MAF For Half Marathon

I am 51 and have been doing MAF for over a year, No recent injuries although in November or 2016 ( over 2 years ago) I tore my PF around the 9th or 10th mile of a half marathon in which I was on track to break my PR by over 5 minutes.

Currently my workout regimen includes: 2 runs/week–with each run being 10-13 miles. Sometimes a shorter distance if I am doing a high incline run but usually around 3-4 hours/week running; 2-3 swims/week ranging from 2500-3500 meters and 1 (occasionally 2) power ride spinning classes per week.  I use my swims as sort of a recovery day from my runs and rides and vice versa. I went to a 2 run/week regimen because I think I needed more recovery time. I will sometimes do a session on an elliptical rather than a 3rd swim, 2nd bike or 3rd run.

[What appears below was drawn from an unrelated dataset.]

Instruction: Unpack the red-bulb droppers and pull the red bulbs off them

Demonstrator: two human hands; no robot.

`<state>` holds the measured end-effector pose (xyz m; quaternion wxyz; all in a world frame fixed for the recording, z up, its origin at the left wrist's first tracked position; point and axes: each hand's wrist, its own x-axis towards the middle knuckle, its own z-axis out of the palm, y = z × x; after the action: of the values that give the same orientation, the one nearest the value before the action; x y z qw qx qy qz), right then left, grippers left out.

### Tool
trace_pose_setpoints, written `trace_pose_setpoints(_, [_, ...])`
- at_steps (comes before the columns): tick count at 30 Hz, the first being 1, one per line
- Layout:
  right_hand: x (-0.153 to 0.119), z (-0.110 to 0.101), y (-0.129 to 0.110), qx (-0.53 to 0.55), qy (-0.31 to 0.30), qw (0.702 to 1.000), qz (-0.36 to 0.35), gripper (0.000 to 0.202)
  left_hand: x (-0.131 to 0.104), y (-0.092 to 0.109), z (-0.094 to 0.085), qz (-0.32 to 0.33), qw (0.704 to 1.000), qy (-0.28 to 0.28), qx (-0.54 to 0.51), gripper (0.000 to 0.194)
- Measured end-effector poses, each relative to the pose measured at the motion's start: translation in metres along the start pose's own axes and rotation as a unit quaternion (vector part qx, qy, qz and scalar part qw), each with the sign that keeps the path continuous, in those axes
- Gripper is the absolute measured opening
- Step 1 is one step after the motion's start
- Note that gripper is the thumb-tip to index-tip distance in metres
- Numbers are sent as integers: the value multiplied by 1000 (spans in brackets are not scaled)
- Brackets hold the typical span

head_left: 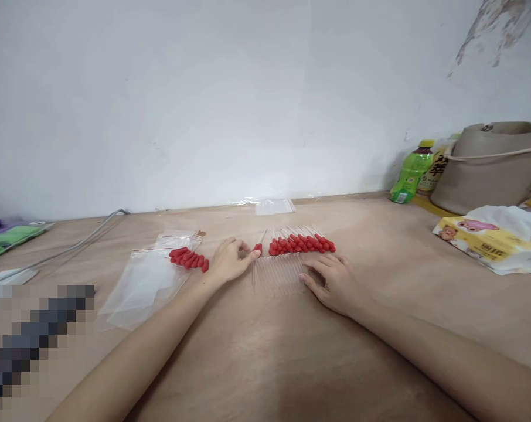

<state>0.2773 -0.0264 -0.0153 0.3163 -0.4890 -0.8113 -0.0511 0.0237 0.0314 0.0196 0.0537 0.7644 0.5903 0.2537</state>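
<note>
My left hand (231, 258) is closed on a red-tipped stick (257, 248), its thin end pointing up and away. Right of it lies a row of red-tipped sticks (298, 244), tips toward me. Several clear thin tubes (278, 275) lie side by side just below that row. At their right end, my right hand (329, 278) rests with fingers apart, thumb and fingertips near the tubes. To the left, a small pile of red pieces (189, 258) sits on clear plastic bags (142, 281).
A small clear bag (274, 206) lies by the wall. At the right are a green bottle (411, 173), a beige bag (489, 167) and a yellow tissue pack (480, 240). A grey cable (87, 239) and green packets (13, 239) lie at the left.
</note>
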Motion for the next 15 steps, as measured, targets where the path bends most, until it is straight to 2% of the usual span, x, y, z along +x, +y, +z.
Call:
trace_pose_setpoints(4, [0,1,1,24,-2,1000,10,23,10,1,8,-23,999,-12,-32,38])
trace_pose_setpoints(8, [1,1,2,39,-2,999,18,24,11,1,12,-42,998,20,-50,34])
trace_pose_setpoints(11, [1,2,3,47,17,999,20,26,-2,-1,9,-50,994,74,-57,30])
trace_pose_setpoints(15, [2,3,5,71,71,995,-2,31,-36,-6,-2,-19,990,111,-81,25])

I am 5′ 10″ with a large frame and about 190.  I had gotten my weight down to around 170 on a keto type diet but fell off the wagon and had to stop running for a while after my PF tear. I recently started a No sugar no grain regimen and seem to be loosing weight (and much to my wife’s joy, seem to be a lot less flatulent) ;.).

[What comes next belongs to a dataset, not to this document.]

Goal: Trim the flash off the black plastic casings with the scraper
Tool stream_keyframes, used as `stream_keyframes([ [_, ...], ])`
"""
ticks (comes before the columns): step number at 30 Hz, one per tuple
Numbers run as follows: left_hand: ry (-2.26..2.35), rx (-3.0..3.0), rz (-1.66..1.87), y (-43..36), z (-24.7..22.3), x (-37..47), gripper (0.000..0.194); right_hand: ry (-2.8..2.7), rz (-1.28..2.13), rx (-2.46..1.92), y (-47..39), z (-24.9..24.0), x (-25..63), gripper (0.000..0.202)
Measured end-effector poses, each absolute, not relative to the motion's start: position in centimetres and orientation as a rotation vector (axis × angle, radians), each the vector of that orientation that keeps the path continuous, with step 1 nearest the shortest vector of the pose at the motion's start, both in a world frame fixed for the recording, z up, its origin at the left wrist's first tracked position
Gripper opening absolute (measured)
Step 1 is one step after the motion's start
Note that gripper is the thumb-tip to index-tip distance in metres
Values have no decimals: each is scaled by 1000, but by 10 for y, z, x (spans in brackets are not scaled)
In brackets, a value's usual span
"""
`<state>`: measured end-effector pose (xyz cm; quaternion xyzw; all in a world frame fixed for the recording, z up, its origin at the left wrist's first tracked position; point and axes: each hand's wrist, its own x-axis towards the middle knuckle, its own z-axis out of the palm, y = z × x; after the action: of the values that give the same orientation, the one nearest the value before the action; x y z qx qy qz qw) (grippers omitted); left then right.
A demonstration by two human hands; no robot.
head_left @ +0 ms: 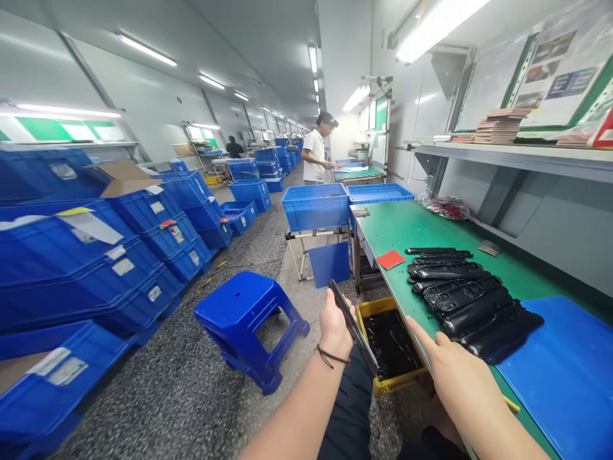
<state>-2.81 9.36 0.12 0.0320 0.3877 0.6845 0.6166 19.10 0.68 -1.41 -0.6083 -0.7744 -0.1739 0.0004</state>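
Observation:
My left hand (pixel 336 322) is closed around a long, thin black plastic part (pixel 353 327), held tilted beside the bench edge. My right hand (pixel 453 361) is over the bench's front edge, its index finger stretched out towards the left; nothing shows in it, though its underside is hidden. Just beyond it, a row of similar black plastic parts (pixel 454 291) lies on the green bench top (pixel 383 223). Below, between my hands, a yellow crate (pixel 400 385) on the floor contains black pieces with thin, light strands among them.
A blue stool (pixel 239 297) stands on the speckled floor to the left. Stacked blue crates (pixel 119 265) line the far left. A blue sheet (pixel 569 364) and red card (pixel 391 259) lie on the bench. Another person (pixel 315 153) stands at a farther bench.

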Motion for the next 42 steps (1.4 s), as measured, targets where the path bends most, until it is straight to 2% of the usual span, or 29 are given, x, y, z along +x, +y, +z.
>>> stream_keyframes([
  [2, 887, 66, 1580, 93, 1, -29, 51, -2384, -585, -1914, 7, -14, 193, 104],
  [3, 885, 60, 1587, 93, 1, -30, 50, -2352, -574, -1901, 6, -13, 192, 102],
  [4, 883, 55, 1595, 94, 0, -30, 50, -2320, -530, -1866, 4, -10, 190, 96],
  [8, 861, 27, 1629, 96, -1, -28, 49, -2235, -68, -1554, -7, 0, 165, 46],
  [10, 843, 22, 1627, 97, -3, -23, 49, -2218, 149, -1407, -13, 1, 151, 30],
  [13, 830, 49, 1607, 96, -10, -14, 49, -2155, 190, -1266, -17, -1, 142, 14],
  [15, 843, 111, 1581, 93, -14, -10, 44, -2071, 168, -1206, -16, 2, 147, 16],
  [18, 910, 225, 1575, 80, -16, -11, 22, -1916, 192, -1200, -12, 13, 161, 17],
  [20, 1045, 469, 1715, 65, -12, -14, 34, -1860, 191, -1230, -10, 22, 168, 20],
  [22, 1164, 1004, 1844, 48, -3, -16, 39, -1856, 194, -1236, -10, 28, 171, 21],
  [25, 1049, 1827, 1662, 28, 7, -12, 28, -1890, 289, -1193, -14, 32, 167, 23],
  [27, 943, 2045, 1557, 23, 7, -9, 32, -1930, 393, -1174, -17, 33, 163, 26],
  [30, 970, 2159, 1558, 26, -3, -6, 41, -2000, 501, -1176, -19, 35, 160, 29],
  [35, 1089, 2078, 1539, 36, -12, -16, 41, -2057, 538, -1152, -16, 36, 165, 25],
  [39, 1090, 1981, 1511, 43, -11, -28, 41, -2149, 299, -1131, -14, 38, 171, 18],
  [42, 1087, 1887, 1504, 44, -11, -32, 43, -2249, 78, -1179, -16, 44, 170, 25],
])
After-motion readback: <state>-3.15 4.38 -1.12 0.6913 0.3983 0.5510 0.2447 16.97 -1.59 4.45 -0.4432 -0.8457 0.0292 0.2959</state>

My current goals are to start running 1/2 marathons again and perhaps entering a 1/2 iron man towards the end of this year.

My questions are:

1) Does max HR as measured by a stress test have any bearing on what my MAF should be?  A recent stress test had my max HR at 179 which is about 10 above predicted max HR according to 220-age formula.  I imagine (or would like to believe) that a higher than predicted HR is a sign of a lower physiological age. If this is so, should I be adding to my MAF based on my higher than predicted max HR?

2) While swimming, would I use the same HR for MAF or decrease it by some specific #.

3) When I do my next 1/2 marathon, what kind of HR should I shot for during the race?  10 beats above, 15? How can I predict expected finishing time for that distance with my MAF pace?

The Coaches Say…

  • MAF is about fat burning, so the test to do is a metabolic efficiency test to gauge where your crossover point is.
  • Max heart rate lines up more with zone based approach to training.
  • See past episodes on adjusting MAF heart rate.
  • 220 formula is garbage…
  • Don’t use HR for swim. It’s too difficult to track, and not useful in practice. Use swimming as a time to work on perceived effort.
  • Use HR for the first half of the race to make sure you aren’t going too hard. After that, you can probably scrap it and try to sustain your goal pace.
  • Use simulation workouts to judge what your goal HR and pace should be on race day. Set realistic goals!
  • Using HR and pace on race day is counterproductive, because they conflict. Your best bet is to start 10-20 seconds slower than you intend to go, see how you feel, keep the HR 10-20 beats above MAF for the first half, then, if you’re feeling good, give it your all for the second half.